Although its cause remains unknown, on average, over 40% of African-American families have a history of MS. As many as 50% of people living with MS fall into a deep depression. As you can imagine, those same people with MS are twice as likely to attempt suicide and twice as successful in their attempts.

MS Education and Awareness Are 

the Key

This Is What MS Looks Like Foundation is not a traditionally tangible project as that of one which beautifies a community with gardens or fresh coats of paint. I know personally that a project like this one could help to beautify and heal an entire community that may have fallen through the cracks of pain management.


Not every pain inducing ailment requires an opioid prescription, steroids, or even high dosages of ibuprofen. However, with education and awareness, accurate autoimmune diseases can be accurately diagnosed. My goal is to direct those living in pain to a neurologist versus a pain management doctor. With this simple shift of awareness, lives could be saved.

MS Over 14 Years Ago

Before this accurate medical diagnose came about when I was 28, I myself experienced multiple inaccurate medical diagnoses. Because I was just 17 when my problems began to worsen, I was diagnosed with things that were believed to affect teenage African-American females.

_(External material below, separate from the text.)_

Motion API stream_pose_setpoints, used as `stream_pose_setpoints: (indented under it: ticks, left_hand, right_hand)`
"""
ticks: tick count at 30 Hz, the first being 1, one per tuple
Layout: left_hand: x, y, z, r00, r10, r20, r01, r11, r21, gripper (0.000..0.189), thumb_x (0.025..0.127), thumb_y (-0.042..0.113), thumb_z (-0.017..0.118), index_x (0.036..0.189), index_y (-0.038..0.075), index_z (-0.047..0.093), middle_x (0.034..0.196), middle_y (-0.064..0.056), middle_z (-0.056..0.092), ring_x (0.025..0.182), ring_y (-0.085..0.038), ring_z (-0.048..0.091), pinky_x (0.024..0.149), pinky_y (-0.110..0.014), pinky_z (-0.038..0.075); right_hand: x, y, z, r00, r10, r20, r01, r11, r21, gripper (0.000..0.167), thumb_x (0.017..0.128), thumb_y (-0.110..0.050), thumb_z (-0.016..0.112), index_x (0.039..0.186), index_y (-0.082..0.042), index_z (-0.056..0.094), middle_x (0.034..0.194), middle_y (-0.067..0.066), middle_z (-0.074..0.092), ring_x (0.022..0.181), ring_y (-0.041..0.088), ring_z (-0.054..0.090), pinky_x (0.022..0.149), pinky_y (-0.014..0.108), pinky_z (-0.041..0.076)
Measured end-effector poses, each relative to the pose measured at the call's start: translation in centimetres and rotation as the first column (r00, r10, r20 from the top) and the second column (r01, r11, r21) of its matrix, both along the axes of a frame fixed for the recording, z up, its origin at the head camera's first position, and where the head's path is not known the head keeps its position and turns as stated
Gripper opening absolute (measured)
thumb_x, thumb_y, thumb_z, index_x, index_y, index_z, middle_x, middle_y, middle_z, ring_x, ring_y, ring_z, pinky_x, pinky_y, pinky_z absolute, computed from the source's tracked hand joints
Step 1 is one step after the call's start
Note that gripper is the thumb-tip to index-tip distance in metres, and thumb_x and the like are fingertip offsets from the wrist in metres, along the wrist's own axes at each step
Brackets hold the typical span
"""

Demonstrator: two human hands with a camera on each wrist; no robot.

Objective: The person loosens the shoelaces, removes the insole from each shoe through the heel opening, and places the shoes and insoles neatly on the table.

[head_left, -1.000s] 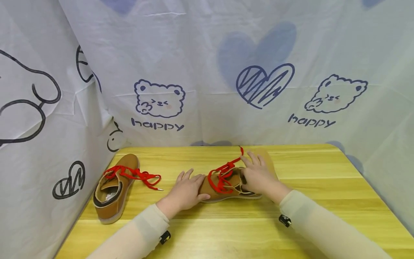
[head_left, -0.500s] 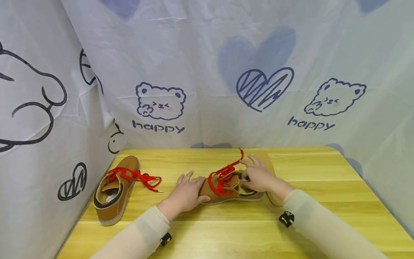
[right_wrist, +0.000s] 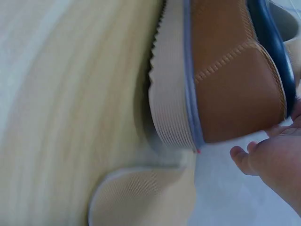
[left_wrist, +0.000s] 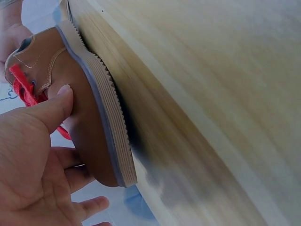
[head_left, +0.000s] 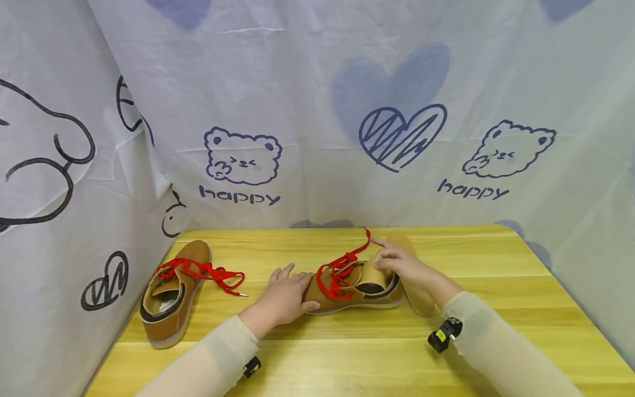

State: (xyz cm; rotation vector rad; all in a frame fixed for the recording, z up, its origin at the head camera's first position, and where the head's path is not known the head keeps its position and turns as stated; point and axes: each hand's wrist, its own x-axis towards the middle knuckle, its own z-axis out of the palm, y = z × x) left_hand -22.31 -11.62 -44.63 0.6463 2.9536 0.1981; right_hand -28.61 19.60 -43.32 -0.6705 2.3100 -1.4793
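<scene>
A brown shoe (head_left: 317, 295) with red laces (head_left: 328, 288) lies at mid-table, toe to the left. My left hand (head_left: 284, 298) holds its toe, thumb on the near side and fingers on the far side; the thumb presses the leather in the left wrist view. A tan insole (head_left: 370, 274) sticks up, bent over, out of the shoe's opening. Its upper part is pinched by my right hand (head_left: 403, 266), while its lower part is hidden inside the shoe. In the right wrist view my right hand (right_wrist: 277, 157) is beyond the shoe's heel (right_wrist: 230, 94).
Another tan insole (head_left: 418, 295) lies flat just right of the shoe's heel, partly under my right forearm. A second brown shoe (head_left: 184, 311) stands at the left, its red laces trailing rightward. Printed white cloth (head_left: 317, 182) hangs along the table's back and left side.
My right hand, earlier down in the shoe's opening, has risen slightly and drawn the bent insole up into view. My left hand has stayed on the toe.
</scene>
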Motion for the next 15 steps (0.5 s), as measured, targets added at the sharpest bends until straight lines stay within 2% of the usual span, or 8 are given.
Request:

Although I never had conditions like juvenile arthritis or breast cancer, that didn’t prevent medical professionals from inaccurately diagnosing me with such things. It also didn't prevent them from prescribing me tons of high dosages of ibuprofen and steroids to counter my pain or my frequent episodes of illness that I was experiencing.


Sad and confused, I grew up depressed and distraught as to why nothing was helping me. As a youth, I sat in many group sessions for young girls battling depression. Most of my closest friends knew nothing of my illness or of my depression. They termed me the “cancel queen” because I often had to cancel plans. However, no one wore a bigger masked smile than me! I always appeared happy.


Because it would have been much too early in my journey to hear of the term “MS squeeze,” I was only aware that I felt worse after any food consummation. It was my belief that food made me ill. I started making pain management accommodations for myself by limiting my food intake.


In order to eliminate pain and weakness, I started making accommodations for myself. I soon developed an eating disorder, which only made things worse. Under the instruction of a doctor who believed I had early stage breast cancer, I underwent a breast biopsy surgery to remove what was believed to be a tumor from my right breast at just 23 years old.


I never want anyone to endure what I did on my search for healing and wellness. That is why this project will include a multitude of recourse to prevent that by providing:

  • Education
  • Awareness
  • Informational Access to Professional Doctors
  • Community Health Workers
  • Therapists
  • Ministers
  • Accurately Updated Pamphlets
  • Counselors
  • Discussions
  • Inclusively Accurate Informational Pamphlets Regarding MS Treatments, Seminars, and Recourses

This project would directly benefit my neighborhood because it’s a predominantly African-American neighborhood. By merely offering accessibility without exclusion with the exploitation of these resources, the direction of investments, the orientation of technological development, and institutional change are all in harmony and enhance both current and future potential to meet patient needs aspirations to those who may be diagnosed with a disease or learn how to properly care for a loved one as a result of this new program.